## WHAT TO PRODUCE
Your answer must consist of one number: how many lines in the records contain "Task".

## Dataset entries
%%

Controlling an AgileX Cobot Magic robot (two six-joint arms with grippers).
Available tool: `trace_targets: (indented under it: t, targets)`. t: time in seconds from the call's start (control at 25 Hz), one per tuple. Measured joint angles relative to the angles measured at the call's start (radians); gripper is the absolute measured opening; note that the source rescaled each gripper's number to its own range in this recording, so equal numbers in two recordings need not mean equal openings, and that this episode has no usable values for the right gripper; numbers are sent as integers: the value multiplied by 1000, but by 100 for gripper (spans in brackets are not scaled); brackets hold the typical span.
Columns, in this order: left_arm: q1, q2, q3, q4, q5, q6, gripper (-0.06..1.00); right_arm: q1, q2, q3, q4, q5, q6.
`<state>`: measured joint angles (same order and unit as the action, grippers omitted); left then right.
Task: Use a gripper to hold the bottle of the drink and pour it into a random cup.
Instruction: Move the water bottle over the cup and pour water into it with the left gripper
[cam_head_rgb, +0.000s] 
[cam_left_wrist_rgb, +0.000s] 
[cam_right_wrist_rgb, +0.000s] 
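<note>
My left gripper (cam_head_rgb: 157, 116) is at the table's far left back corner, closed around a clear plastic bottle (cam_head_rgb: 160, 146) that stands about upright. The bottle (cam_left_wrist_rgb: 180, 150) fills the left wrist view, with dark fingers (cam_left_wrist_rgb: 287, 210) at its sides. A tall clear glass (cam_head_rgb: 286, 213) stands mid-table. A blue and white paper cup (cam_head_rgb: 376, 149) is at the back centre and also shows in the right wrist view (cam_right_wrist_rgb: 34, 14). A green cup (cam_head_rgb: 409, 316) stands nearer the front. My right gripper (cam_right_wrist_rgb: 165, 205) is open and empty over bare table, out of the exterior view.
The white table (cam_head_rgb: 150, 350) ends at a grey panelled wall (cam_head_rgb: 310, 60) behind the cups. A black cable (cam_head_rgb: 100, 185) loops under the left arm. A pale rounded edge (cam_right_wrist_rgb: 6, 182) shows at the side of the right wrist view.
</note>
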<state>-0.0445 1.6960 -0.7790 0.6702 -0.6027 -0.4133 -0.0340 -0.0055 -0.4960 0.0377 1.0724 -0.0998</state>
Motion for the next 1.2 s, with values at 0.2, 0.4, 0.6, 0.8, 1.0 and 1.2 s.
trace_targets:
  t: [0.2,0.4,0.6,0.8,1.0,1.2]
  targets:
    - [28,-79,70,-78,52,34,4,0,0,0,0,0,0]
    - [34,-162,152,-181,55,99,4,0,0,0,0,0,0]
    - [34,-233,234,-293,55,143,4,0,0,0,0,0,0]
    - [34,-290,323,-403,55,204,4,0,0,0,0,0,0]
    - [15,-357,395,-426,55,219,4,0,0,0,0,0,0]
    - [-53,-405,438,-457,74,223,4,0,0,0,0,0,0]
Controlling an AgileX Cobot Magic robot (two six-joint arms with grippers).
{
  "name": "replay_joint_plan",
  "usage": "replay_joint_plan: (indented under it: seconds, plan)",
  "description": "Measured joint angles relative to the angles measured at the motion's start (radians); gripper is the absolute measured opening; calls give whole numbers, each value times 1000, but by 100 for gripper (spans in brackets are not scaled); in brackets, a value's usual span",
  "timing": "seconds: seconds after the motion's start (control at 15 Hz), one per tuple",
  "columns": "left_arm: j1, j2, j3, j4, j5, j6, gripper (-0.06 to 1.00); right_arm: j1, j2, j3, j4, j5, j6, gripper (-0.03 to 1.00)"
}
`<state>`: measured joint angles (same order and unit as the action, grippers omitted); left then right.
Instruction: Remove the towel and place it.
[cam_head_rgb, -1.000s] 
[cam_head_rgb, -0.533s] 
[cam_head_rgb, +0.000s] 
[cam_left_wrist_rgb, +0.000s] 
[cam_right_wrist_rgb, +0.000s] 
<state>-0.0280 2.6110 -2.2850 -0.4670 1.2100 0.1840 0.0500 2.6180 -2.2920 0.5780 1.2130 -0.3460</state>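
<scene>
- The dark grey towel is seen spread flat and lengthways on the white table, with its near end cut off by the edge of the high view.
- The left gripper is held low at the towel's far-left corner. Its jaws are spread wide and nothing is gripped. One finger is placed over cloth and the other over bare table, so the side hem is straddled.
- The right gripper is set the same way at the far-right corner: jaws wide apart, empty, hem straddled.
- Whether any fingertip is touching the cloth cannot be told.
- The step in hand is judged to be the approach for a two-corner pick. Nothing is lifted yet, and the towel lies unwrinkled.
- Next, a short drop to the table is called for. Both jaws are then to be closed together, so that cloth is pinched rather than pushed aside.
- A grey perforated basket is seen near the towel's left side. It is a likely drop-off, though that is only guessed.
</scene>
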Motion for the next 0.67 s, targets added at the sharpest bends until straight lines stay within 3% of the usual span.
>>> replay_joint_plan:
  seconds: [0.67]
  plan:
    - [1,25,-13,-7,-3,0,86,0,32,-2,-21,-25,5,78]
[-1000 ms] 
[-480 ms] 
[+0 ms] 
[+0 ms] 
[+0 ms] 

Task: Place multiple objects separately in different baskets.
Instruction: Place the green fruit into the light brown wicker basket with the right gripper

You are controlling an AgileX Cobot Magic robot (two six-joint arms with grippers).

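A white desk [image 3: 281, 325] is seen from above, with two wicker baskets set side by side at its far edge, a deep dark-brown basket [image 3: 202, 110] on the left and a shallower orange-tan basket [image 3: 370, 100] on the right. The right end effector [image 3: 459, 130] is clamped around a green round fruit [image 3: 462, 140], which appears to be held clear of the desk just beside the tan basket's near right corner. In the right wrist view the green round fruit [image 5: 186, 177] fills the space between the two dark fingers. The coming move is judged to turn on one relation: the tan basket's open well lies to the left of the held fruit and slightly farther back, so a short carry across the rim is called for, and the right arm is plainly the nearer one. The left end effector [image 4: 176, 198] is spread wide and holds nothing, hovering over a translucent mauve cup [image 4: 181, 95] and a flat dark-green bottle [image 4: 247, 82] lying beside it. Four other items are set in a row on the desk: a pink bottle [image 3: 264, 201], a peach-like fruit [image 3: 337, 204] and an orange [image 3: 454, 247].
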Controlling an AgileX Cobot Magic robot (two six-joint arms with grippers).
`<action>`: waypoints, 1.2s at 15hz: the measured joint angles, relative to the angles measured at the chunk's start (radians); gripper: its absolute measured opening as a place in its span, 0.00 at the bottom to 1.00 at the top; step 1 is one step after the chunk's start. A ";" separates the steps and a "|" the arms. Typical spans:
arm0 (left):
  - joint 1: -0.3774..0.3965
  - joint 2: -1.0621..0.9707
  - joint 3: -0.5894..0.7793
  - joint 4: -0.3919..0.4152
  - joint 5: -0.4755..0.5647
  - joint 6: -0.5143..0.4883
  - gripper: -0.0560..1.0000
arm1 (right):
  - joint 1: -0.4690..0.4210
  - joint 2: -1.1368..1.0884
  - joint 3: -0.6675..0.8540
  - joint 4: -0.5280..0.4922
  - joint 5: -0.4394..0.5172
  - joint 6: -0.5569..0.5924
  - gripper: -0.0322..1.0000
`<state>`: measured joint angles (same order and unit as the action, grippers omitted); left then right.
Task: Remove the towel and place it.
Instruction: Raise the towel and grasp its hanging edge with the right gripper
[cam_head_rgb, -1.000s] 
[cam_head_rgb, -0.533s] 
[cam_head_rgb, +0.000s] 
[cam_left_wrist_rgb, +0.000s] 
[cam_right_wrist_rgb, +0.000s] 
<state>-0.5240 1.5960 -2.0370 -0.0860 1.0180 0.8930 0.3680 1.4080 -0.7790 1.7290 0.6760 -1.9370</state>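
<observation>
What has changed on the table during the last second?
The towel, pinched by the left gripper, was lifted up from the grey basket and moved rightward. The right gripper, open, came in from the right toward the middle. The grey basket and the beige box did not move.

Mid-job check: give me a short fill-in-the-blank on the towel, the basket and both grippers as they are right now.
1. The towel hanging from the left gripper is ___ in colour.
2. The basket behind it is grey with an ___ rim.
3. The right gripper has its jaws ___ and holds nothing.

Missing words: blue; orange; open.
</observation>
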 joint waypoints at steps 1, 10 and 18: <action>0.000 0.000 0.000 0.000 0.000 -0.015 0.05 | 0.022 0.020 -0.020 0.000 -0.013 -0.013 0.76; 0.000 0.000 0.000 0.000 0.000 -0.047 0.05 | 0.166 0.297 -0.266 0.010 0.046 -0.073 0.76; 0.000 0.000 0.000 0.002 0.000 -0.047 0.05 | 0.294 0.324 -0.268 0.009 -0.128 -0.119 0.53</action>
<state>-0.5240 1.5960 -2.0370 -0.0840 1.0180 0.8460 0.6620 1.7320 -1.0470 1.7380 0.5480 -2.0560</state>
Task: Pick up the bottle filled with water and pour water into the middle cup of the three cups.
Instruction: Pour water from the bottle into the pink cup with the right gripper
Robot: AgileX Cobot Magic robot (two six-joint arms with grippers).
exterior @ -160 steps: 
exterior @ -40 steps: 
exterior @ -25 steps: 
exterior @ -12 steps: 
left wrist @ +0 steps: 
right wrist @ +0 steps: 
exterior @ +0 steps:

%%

## SOLUTION BELOW
4